Authors:  MIRELA MERCEAN-ŢÂRC.
 
       
         
  Abstract:  The symphony as a genre and musical form which was consecrated during the Classicism and had its climax during the Romantic period, appeared in the Romanian music in the second half of the twentieth century as a reconfiguration of the needs of the monumental musical expression. This expression is the need to have a frame and a form, and they take into consideration the numerous experiments in the area of language.
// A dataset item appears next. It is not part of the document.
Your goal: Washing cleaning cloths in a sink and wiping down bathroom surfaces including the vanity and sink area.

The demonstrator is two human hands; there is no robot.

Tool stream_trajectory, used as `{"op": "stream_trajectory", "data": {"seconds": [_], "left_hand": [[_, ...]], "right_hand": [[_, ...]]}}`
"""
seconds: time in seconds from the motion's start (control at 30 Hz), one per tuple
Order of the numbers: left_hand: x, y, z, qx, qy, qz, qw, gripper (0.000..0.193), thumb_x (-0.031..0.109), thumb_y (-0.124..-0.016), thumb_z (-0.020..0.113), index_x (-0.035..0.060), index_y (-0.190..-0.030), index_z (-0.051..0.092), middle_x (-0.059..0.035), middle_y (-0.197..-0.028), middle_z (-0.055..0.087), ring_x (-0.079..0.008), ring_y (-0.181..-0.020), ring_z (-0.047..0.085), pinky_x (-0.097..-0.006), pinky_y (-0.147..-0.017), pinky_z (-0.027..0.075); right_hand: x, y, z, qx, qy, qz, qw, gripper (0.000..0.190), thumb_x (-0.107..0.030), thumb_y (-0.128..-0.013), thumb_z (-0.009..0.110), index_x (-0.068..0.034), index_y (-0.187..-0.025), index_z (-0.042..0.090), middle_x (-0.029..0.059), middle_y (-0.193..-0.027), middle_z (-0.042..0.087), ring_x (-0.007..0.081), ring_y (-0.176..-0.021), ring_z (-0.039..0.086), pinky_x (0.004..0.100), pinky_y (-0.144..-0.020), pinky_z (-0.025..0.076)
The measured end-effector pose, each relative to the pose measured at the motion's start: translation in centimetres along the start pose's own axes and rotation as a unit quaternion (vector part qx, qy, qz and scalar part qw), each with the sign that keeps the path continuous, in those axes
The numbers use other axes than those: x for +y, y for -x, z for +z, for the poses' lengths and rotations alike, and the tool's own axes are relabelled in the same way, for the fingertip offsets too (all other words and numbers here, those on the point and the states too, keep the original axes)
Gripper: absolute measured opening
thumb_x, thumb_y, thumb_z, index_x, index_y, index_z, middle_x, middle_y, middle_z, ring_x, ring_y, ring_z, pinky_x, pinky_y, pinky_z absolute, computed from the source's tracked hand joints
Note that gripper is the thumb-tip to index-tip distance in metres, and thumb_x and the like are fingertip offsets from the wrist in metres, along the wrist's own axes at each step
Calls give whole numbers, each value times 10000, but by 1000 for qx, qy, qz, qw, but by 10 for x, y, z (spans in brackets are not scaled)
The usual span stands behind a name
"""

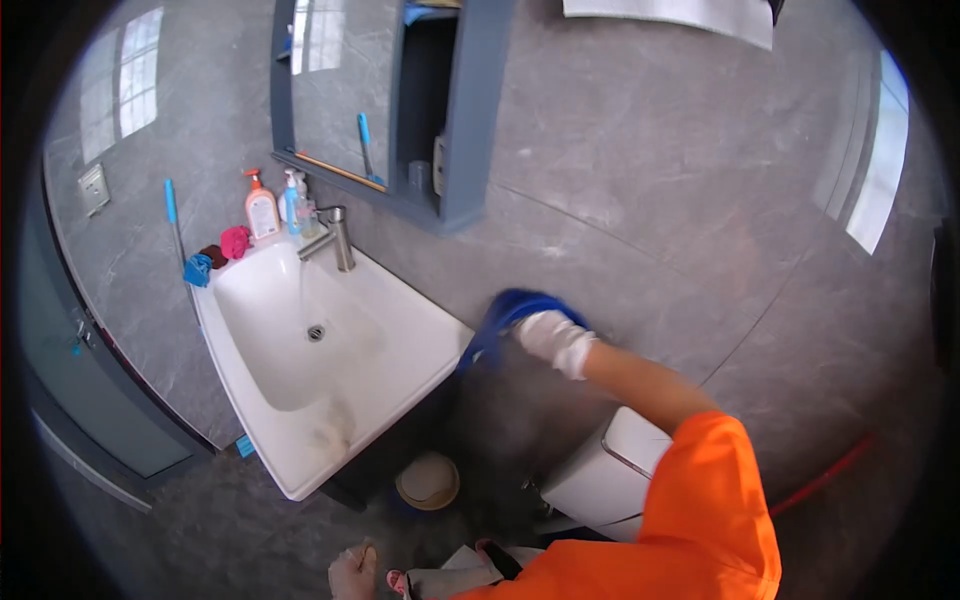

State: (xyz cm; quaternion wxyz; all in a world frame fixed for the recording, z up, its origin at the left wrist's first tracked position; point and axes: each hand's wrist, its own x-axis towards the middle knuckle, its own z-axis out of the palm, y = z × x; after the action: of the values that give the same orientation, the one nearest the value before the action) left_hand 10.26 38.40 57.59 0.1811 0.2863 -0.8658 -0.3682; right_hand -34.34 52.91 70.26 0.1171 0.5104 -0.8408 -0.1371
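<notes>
My right hand (553,341), in a thin white glove, grips a bunched blue cloth (517,306). The cloth is against the grey tiled wall, beside the right corner of the white washbasin (435,337), and part of it hangs down near that corner. At the bottom edge, my left hand (352,574) is also gloved and held low, its fingers looking curled; whether it holds anything is not clear. Water seems to run from the metal faucet (341,238) into the basin, above the drain (316,333).
Pump bottles (262,214) and crumpled cloths (235,241) line the basin's back left rim. A blue-handled pole (171,202) leans at the wall. A mirror cabinet (469,112) juts out above. Below are a lidded bin (427,481) and a white toilet tank (592,480).
</notes>
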Motion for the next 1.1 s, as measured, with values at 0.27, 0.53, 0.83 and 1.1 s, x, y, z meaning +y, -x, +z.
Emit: {"op": "stream_trajectory", "data": {"seconds": [0.27,0.53,0.83,1.1], "left_hand": [[-63,4,-29,-59,-63,-81,993,239,288,-832,580,129,-982,676,-149,-876,653,-313,-793,631,-396,-718,504],[-102,34,-124,-67,-195,-126,970,241,283,-831,583,97,-955,673,-148,-848,651,-330,-789,624,-412,-695,496],[-154,35,-185,27,38,-257,965,221,255,-841,619,39,-860,656,-179,-813,641,-370,-749,601,-390,-647,490],[-125,-228,-222,-35,-242,135,960,125,120,-796,600,94,-909,648,-99,-663,605,-302,-582,593,-399,-507,458]], "right_hand": [[41,26,-79,266,200,38,942,399,-94,-827,449,-116,-1221,509,97,-822,612,244,-648,613,345,-589,495],[26,-107,-12,190,-72,133,970,332,-339,-858,486,-120,-1087,587,148,-1048,611,343,-922,589,428,-805,461],[-47,-154,35,-217,69,94,969,411,-187,-882,398,-81,-1266,500,137,-1224,555,280,-1111,548,359,-951,427],[4,-376,73,193,-115,148,963,351,-240,-929,348,-77,-1158,559,179,-1049,628,344,-956,607,407,-894,450]]}}
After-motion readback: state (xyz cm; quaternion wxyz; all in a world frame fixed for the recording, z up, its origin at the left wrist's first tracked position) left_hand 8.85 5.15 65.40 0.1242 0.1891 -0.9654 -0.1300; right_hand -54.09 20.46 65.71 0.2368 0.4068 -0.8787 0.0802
    The Romanian symphony belongs to the contemporary music. It is certain that the first symphony in A major by George Stephănescu appeared in 1869, and George Enescu’s creation in the first half of the twentieth century reconsiders also the Romanian symphony from the point of view of the musical Modernism. The synchronicity of the creative efforts in the Romanian symphonic genre rises from substantial works, but only during the second half of the twentieth century. As a superior stage of the thematic development involving consecrated forms from western musical tradition, the symphony takes shape based on very strong folkloric influences approximately during the 40s. Contributions which are worth mentioning are: Mihail Jora with his Symphony in C major (1937), Nicolae Buicliu with The First Symphony – the Rustic (1939-1940), Paul Constantinescu with his symphony written in 1944 and revised in 1955, Gheorghe Dumitrescu with the first symphony composed in 1945. Before and immediately after 1950 the composers prefer mostly the rhapsodic style, the symphonic suites, the poems, the programmatic aspects and the divertimenti.
    In Transylvania, the composers who form a composition school around the “Gheorghe Dima” Music Academy in Cluj-Napoca suggest, in regards to the symphonic genre, a very large stylistic diversity taking into account the newest acquisitions in the area of the musical language, as well as the ethnic diversity, which confers the multicultural aspect to the region. Composers of Romanian, Hungarian, German or Jewish origin find some of the most diverse and attractive ways of expression for those who venture to study this universe of meaning and representation of the twentieth century symphony.

Keywords: symphony, Transylvanian, 20th Century, contemporary, stylistic, multicultural, thematic.